◆ Work required:
Filter the records for "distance" and keep each line that has it.

[Records from a dataset]
****

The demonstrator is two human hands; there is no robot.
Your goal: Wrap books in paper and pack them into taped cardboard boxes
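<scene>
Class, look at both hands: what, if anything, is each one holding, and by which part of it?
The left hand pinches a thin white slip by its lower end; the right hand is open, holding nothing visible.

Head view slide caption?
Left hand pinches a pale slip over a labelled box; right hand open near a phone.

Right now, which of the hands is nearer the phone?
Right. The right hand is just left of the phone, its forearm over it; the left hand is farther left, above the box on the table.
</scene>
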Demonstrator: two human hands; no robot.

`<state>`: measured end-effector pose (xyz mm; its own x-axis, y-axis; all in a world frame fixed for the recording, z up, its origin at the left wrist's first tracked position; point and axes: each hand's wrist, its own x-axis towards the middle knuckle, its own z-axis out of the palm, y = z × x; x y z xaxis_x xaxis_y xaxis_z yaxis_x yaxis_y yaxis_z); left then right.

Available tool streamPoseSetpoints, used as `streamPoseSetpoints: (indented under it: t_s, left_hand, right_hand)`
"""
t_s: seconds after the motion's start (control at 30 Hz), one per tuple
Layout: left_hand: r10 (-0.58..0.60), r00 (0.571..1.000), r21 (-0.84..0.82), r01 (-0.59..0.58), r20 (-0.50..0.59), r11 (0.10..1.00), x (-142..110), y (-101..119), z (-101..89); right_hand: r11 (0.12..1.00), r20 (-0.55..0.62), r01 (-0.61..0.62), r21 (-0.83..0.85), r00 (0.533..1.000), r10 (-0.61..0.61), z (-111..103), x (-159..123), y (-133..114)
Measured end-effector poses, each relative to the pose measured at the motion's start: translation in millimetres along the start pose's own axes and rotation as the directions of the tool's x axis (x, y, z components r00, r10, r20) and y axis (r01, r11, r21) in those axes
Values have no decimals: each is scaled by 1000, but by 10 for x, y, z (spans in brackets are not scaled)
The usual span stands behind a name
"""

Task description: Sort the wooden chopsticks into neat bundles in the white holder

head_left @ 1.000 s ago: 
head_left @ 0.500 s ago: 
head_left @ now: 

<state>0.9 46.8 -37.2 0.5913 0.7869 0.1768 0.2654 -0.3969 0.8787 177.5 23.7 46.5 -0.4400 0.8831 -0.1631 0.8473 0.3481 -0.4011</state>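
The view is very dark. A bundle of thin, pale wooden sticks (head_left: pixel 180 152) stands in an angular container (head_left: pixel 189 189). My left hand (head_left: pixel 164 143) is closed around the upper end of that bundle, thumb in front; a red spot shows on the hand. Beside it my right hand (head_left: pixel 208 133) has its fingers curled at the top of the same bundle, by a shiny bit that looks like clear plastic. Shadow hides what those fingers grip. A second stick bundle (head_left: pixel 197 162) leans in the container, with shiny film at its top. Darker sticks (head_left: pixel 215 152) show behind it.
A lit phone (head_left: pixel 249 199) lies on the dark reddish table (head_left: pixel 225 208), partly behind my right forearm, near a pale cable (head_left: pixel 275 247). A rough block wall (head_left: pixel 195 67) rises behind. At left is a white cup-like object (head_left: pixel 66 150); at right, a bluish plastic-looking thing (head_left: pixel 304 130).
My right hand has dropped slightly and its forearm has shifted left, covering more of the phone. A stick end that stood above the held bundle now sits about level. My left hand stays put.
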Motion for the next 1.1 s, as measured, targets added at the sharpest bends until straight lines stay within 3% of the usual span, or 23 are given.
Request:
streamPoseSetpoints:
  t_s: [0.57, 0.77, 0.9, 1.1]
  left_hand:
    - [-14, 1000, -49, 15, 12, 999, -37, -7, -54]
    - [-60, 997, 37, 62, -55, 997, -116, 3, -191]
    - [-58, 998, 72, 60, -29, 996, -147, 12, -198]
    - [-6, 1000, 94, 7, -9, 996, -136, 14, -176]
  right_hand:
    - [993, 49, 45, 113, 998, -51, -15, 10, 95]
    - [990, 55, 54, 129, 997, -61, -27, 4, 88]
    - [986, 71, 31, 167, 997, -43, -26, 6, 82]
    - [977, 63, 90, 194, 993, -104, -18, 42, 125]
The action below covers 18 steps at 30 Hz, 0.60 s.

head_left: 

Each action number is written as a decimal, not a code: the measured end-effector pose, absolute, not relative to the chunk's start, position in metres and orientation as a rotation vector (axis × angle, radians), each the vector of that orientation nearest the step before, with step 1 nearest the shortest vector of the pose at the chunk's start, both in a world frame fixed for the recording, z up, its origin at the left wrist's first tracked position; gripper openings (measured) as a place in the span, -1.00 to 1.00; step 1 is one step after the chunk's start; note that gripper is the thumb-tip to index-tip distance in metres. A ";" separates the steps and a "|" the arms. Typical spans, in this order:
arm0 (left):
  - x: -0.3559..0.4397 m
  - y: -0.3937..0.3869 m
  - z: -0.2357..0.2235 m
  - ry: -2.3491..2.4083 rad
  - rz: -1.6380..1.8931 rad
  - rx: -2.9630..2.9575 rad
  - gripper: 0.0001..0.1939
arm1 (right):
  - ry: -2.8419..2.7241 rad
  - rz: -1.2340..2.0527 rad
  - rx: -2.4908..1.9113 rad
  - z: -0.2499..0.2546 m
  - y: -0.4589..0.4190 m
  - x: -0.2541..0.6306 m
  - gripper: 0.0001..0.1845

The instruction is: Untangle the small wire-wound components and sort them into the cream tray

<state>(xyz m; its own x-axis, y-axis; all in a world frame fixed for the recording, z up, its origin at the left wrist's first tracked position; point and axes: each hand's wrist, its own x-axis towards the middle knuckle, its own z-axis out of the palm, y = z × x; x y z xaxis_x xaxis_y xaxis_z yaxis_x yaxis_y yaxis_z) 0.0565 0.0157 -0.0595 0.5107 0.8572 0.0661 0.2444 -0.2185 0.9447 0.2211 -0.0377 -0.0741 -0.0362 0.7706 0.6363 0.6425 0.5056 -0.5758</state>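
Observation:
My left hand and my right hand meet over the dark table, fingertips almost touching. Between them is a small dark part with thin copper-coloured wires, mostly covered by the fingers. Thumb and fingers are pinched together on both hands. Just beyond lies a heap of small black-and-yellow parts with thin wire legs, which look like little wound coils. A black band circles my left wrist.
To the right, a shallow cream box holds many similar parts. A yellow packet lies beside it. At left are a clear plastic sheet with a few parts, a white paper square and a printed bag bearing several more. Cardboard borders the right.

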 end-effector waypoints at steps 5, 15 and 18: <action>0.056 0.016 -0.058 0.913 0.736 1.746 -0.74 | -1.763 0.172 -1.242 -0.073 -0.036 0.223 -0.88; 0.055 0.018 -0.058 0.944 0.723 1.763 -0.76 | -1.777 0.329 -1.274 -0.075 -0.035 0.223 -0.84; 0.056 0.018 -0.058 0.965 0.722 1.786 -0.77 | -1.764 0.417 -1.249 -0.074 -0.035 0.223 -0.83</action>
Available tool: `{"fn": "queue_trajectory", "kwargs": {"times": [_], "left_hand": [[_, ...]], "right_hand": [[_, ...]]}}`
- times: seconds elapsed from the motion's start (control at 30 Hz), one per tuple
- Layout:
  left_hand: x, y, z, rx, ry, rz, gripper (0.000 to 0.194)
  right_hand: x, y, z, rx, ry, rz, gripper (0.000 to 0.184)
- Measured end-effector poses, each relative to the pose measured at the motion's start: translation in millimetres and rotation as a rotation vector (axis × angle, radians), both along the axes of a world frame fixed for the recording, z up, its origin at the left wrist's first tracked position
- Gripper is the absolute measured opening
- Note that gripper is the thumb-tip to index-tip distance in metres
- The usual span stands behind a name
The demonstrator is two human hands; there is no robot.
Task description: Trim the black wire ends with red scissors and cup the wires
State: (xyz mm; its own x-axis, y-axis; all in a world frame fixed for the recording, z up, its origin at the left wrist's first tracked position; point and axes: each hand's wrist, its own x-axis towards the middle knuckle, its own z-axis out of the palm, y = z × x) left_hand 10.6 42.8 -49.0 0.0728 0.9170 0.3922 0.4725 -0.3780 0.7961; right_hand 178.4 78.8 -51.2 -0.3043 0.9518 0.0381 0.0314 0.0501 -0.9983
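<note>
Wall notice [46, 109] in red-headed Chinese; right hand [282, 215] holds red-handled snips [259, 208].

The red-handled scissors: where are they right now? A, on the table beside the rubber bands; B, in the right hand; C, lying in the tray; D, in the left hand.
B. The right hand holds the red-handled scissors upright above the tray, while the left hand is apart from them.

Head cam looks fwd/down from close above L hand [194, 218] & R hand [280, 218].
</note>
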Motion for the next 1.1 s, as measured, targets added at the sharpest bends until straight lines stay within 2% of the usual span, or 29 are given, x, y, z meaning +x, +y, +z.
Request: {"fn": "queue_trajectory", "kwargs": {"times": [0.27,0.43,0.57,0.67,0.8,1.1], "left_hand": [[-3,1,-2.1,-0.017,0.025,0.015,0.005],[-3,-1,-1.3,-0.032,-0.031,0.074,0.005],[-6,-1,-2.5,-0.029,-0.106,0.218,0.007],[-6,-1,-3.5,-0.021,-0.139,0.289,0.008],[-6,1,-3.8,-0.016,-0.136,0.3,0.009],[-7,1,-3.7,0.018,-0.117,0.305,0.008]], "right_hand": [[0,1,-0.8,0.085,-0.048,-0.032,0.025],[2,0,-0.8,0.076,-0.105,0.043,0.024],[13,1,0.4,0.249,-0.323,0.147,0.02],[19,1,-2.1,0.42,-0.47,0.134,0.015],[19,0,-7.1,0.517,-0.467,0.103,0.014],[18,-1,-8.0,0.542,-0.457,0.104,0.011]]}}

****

◆ Output below:
Each action number is written as a decimal, not a code: the measured end-effector pose, absolute, not relative to the chunk's start, position in metres and orientation as a rotation vector (axis × angle, radians), each the vector of that orientation nearest the step before, with step 1 nearest the shortest vector of the pose at the chunk's start, both in a world frame fixed for the recording, z up, its origin at the left wrist's first tracked position; gripper openings (measured) as a place in the span, -1.00 to 1.00; step 1 is one step after the chunk's start; note that gripper is the thumb-tip to index-tip distance in metres. A ";" separates the steps and a "|" the arms. Typical spans, in this order:
- Note that gripper is the thumb-tip to index-tip distance in metres

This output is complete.